At the current juncture, we know what is the exact perception about the existing ruling clique in the DUTA, and many speak eloquently against their machinations, but we tend to forget that the ongoing crisis of adhocism has been brewing for long. This is akin to what I remember as a very interesting concept from my school Physics class, called parallax vision. It refers to a situation, for example, when we are driving, things closer seem to move faster compared to things further away, which might otherwise be moving faster.

While there may be some exceptions to the norms and a few recruitments post 2010, the overall trend has been to sustain this underclass of teachers within the university system. In other words, irrespective of the sloganistic politics of various groups in the DUTA, there has been a vested interest in keeping them there in permanent adhocism. It has largely been through self-assertion and due to the support from strong local staff associations that ad-hoc teachers have managed to access some parity in their work conditions.

Needless to say, in and around elections, the rising figures of ad-hoc teachers within the university system has had a certain signalling effect. With their growing numbers, their electoral significance for teachers’ groups has escalated; leading to an opportunistic raising of their issues and mere rhetoric. Since 2016, for example, when the demand for absorption first surfaced, the laying down of its precise modalities has been consciously avoided by teachers’ groups; resulting in action programs that are at best piecemeal and merely symbolic. In real terms, no teachers’ group has worked towards building a proper movement for legislative action on the demand of absorption.

Conniving groupism

The situation involving ad-hoc teachers has rapidly translated into an acute crisis since the tenure of the then Vice-Chancellor, Professor Deepak Pental. As is well known, regular permanent appointments against substantive teaching positions were put on hold by 2010. What subsequently unfolded was a painstaking process in which eligible candidates would be repeatedly filling out forms for positions that were advertised, but for which interviews would rarely materialize. At the time, the DUTA was led by a teachers’ forum backed by the ruling Congress government at the Centre. This group was more interested in justifying and operationalizing devastating reforms; a marked contrast to the appearance of opposition which it currently projects when out of power. Rather than pressing forth with regular permanent appointments, they began to increasingly throw in their lot with a slew of so-called ‘reforms’ that the ruling government sought to push through in the higher education sector in line with its compliance with World Trade Organization’s General Agreement on Trades in Services (WTO-GATS). The imposition of the semester system in 2011 and the brief introduction of a four-year undergraduate program (FYUP) structure in 2013-14 were detrimental alterations that were possible due to the increasingly collaborationist line of union politics that was steadily becoming the norm. Meanwhile, many concerned teacher-activists who argued for concrete modalities to stem the tide of the growing adhocism and to allow for transparent permanent appointments were simply ignored. Unfortunately, endeavours to finetune modalities for retention of serving ad-hoc teachers were repeatedly defeated in the DUTA Executive and University AC meetings.
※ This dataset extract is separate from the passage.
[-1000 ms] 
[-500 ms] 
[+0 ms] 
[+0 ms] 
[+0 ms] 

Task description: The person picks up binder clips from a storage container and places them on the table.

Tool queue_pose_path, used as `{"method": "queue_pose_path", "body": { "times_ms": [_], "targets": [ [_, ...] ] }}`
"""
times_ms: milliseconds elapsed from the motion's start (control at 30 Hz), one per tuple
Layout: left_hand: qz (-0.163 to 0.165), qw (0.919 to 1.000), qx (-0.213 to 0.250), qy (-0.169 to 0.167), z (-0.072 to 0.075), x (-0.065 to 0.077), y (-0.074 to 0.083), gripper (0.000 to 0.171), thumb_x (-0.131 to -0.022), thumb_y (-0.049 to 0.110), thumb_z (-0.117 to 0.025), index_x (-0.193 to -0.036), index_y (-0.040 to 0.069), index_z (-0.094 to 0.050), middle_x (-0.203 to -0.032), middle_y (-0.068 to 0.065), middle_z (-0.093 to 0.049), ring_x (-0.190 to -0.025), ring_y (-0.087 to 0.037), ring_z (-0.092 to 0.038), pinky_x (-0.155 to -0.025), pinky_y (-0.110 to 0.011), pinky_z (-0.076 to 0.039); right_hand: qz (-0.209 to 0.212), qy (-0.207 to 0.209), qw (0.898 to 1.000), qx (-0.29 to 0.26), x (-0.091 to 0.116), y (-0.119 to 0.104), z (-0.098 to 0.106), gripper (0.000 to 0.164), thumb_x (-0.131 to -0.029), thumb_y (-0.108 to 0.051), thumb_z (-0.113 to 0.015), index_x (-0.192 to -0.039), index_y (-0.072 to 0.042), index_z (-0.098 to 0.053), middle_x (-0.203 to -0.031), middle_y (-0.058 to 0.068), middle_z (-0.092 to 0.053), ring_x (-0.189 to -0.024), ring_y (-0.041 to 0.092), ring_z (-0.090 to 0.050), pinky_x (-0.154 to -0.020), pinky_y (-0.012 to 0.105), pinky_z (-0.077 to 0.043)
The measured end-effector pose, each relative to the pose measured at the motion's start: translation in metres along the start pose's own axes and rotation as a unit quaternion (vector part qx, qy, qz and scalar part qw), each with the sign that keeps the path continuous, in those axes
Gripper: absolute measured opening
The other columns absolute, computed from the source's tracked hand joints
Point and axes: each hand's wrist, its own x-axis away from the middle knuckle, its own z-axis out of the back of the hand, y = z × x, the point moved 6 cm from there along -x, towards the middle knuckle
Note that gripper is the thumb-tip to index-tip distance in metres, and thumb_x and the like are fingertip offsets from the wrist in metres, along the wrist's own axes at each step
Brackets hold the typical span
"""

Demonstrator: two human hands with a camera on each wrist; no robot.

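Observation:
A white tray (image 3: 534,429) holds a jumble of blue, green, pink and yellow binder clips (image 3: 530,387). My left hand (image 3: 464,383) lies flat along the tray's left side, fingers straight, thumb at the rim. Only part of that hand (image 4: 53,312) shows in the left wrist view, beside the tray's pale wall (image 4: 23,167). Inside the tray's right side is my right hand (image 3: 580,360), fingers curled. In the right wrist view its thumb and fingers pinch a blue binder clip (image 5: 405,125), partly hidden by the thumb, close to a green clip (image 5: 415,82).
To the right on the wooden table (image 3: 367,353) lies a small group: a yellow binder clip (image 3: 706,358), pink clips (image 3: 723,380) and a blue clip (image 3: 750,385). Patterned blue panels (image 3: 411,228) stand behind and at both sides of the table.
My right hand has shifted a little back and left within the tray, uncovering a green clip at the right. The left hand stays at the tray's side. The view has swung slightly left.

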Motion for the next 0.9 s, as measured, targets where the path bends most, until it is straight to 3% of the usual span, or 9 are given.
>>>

In this light, it is important to note the discussions on the often-quoted DU Ordinance XIII-A of 1977-78, which is projected as a precedent and as an example of successful absorption of ad-hoc teachers in some quarters of the teaching community. Importantly, there exist two positions regarding this Ordinance. One is that we can use this Ordinance format to attain absorption of serving ad-hoc teachers. The other position argues that the Ordinance has been rendered infructuous by a Supreme Court ruling of 1994 in the case of Raj Singh vs University of Delhi, and thus, the DUTA GBM held on 27.02.2018 decided unanimously to press for a one-time regulation for absorption through the UGC/Union government.

Importantly, this 2018 DUTA GBM resolution was not reached because of any magnanimity of the then ruling group in the DUTA, but was due to the sheer groundswell of pressure built up by common ad-hoc teachers. How can one forget that the seriousness and commitment towards the realization of this 2018 DUTA GBM resolution has been missing almost from the beginning. The lack of commitment was most evident in the active curtailment of strike action in December 2019 – early January 2020 by the then DUTA leadership. This strike action was precipitated by ad-hoc teachers following a DU notification of 28.08.2019 which proposed contractualization of teaching positions in the University. The proposed measure triggered panic across the board among ad-hoc teachers, amounting to a serialised effect and a (temporary) rupture from routinized subservience and passivity.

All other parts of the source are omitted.